Data provided

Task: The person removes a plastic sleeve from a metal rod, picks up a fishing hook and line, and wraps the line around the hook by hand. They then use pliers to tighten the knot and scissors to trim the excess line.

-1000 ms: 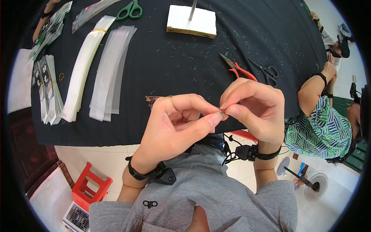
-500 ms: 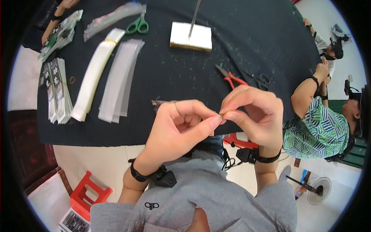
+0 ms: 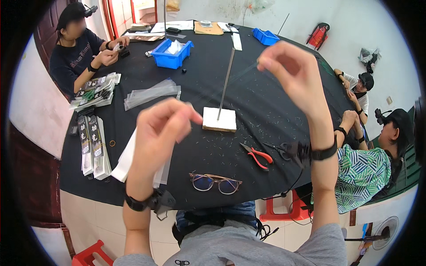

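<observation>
My right hand (image 3: 295,75) is raised at the upper right, thumb and forefinger pinched on a thin, faint greenish thread (image 3: 242,73). The thread slants down to the left past a thin metal rod (image 3: 226,75) standing in a white block (image 3: 220,116). Lower and further left, my left hand (image 3: 162,131) is curled and slightly blurred, near the block's left side. Its fingers are closed, but what they hold cannot be made out. The thread fades out toward that hand.
Eyeglasses (image 3: 216,183) lie near the table's front edge, with red-handled pliers (image 3: 256,156) and black scissors (image 3: 284,150) to their right. Card packs (image 3: 95,146) and clear plastic sleeves (image 3: 153,94) lie left. A blue basket (image 3: 172,54) stands farther back. People sit around the table.
My hands, together before, are now apart: the right has risen far up and right, the left has moved left. The view has tilted up, showing the far table and the eyeglasses.
</observation>
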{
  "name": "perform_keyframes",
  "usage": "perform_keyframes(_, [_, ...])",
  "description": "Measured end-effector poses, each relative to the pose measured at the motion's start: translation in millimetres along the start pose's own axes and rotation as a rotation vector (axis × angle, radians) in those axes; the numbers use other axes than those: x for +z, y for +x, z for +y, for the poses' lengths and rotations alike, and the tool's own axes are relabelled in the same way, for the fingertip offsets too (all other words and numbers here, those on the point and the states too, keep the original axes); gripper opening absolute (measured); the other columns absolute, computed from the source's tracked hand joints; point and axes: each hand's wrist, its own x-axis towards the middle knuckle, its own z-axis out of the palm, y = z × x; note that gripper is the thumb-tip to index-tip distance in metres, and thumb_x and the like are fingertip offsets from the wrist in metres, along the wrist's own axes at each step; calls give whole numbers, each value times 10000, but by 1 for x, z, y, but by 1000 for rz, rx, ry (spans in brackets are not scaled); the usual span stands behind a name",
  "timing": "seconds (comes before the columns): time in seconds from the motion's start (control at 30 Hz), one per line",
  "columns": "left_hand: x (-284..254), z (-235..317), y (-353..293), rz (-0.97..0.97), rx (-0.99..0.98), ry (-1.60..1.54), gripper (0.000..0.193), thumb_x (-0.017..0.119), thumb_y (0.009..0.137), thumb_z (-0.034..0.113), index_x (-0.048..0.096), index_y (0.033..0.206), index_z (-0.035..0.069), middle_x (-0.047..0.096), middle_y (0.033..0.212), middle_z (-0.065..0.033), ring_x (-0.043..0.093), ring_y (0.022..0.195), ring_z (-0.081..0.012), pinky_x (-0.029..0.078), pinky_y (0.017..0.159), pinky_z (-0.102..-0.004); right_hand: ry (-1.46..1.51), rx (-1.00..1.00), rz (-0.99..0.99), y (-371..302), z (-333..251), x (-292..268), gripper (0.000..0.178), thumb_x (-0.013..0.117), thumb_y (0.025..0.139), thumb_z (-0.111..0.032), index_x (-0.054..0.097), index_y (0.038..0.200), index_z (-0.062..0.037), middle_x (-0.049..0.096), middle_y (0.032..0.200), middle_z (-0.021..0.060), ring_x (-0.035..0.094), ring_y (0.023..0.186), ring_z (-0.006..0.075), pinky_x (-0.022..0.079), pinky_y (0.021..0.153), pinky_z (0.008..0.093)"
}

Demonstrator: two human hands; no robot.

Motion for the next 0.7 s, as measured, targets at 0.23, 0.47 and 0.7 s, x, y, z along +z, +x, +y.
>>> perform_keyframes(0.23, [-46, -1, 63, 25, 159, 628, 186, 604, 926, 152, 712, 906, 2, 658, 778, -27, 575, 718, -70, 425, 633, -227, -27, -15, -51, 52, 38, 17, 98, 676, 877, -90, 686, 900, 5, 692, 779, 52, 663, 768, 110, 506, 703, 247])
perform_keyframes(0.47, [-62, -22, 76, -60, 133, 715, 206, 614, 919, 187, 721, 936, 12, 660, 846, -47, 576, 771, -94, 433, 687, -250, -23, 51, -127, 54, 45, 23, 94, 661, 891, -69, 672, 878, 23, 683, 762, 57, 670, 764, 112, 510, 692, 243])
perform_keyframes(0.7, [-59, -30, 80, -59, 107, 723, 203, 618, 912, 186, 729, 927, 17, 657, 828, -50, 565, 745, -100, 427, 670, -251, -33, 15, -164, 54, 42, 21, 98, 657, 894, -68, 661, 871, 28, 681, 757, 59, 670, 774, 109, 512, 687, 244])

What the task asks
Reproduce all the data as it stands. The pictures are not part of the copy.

Response box
Task: The person removes a plastic sleeve from a metal rod, picks up a fishing hook and line, and wraps the line around the hook by hand. They then use pliers to tighten the knot and scissors to trim the excess line.

-1000 ms: 
-500 ms: 
+0 ms: 

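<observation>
My right hand (image 3: 295,75) is raised at the upper right, thumb and forefinger pinched on a thin, faint greenish thread (image 3: 242,73). The thread slants down to the left past a thin metal rod (image 3: 226,75) standing in a white block (image 3: 220,116). Lower and further left, my left hand (image 3: 162,131) is curled and slightly blurred, near the block's left side. Its fingers are closed, but what they hold cannot be made out. The thread fades out toward that hand.
Eyeglasses (image 3: 216,183) lie near the table's front edge, with red-handled pliers (image 3: 256,156) and black scissors (image 3: 284,150) to their right. Card packs (image 3: 95,146) and clear plastic sleeves (image 3: 153,94) lie left. A blue basket (image 3: 172,54) stands farther back. People sit around the table.
My hands, together before, are now apart: the right has risen far up and right, the left has moved left. The view has tilted up, showing the far table and the eyeglasses.
</observation>
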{
  "name": "perform_keyframes",
  "usage": "perform_keyframes(_, [_, ...])",
  "description": "Measured end-effector poses, each relative to the pose measured at the motion's start: translation in millimetres along the start pose's own axes and rotation as a rotation vector (axis × angle, radians) in those axes; the numbers use other axes than those: x for +z, y for +x, z for +y, for the poses' lengths and rotations alike, and the tool's own axes are relabelled in the same way, for the fingertip offsets too (all other words and numbers here, those on the point and the states too, keep the original axes); gripper opening absolute (measured); the other columns absolute, computed from the source's tracked hand joints; point and axes: each hand's wrist, its own x-axis towards the middle knuckle, its own z-axis out of the palm, y = z × x; note that gripper is the thumb-tip to index-tip distance in metres, and thumb_x and the like are fingertip offsets from the wrist in metres, along the wrist's own axes at each step; calls give whole numbers, each value times 10000, but by 1 for x, z, y, but by 1000 for rz, rx, ry (spans in brackets are not scaled); the usual span stands behind a name",
  "timing": "seconds (comes before the columns): time in seconds from the motion's start (control at 30 Hz), one per line",
  "columns": "left_hand: x (-284..254), z (-235..317), y (-353..293), rz (-0.97..0.97), rx (-0.99..0.98), ry (-1.60..1.54), gripper (0.000..0.193), thumb_x (-0.017..0.119), thumb_y (0.009..0.137), thumb_z (-0.034..0.113), index_x (-0.048..0.096), index_y (0.033..0.206), index_z (-0.035..0.069), middle_x (-0.047..0.096), middle_y (0.033..0.212), middle_z (-0.065..0.033), ring_x (-0.043..0.093), ring_y (0.022..0.195), ring_z (-0.081..0.012), pinky_x (-0.029..0.078), pinky_y (0.017..0.159), pinky_z (-0.102..-0.004); right_hand: ry (-1.46..1.51), rx (-1.00..1.00), rz (-0.99..0.99), y (-371..302), z (-333..251), x (-292..268), gripper (0.000..0.178), thumb_x (-0.013..0.117), thumb_y (0.025..0.139), thumb_z (-0.111..0.032), index_x (-0.054..0.097), index_y (0.038..0.200), index_z (-0.062..0.037), middle_x (-0.049..0.096), middle_y (0.032..0.200), middle_z (-0.021..0.060), ring_x (-0.035..0.094), ring_y (0.023..0.186), ring_z (-0.006..0.075), pinky_x (-0.022..0.079), pinky_y (0.021..0.153), pinky_z (0.008..0.093)"
}

Demonstrator: two human hands; no robot.

Motion for the next 0.7 s, as measured, targets at 0.23, 0.47 and 0.7 s, x, y, z along +z, +x, +y.
>>> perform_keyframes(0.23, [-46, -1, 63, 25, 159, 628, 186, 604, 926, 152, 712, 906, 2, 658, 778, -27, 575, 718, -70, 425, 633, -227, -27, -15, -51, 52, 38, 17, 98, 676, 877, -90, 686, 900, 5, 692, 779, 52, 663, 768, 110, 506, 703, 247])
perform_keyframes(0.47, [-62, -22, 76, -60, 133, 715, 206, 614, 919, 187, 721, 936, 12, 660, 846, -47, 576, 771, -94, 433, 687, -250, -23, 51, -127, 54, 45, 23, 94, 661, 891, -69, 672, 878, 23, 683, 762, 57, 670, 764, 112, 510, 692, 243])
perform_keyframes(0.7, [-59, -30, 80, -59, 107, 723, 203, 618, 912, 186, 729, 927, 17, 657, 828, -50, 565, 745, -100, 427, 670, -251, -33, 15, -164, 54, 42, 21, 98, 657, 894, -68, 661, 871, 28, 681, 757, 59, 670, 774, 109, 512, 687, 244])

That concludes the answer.